Directions for this task.
Output every line below without omitting or altering anything.

Collected data.

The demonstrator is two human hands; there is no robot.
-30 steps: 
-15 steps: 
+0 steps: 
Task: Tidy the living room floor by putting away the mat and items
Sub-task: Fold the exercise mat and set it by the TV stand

Task solution.
The demonstrator is two human hands; there is no robot.
-30 steps: 
-15 steps: 
+0 steps: 
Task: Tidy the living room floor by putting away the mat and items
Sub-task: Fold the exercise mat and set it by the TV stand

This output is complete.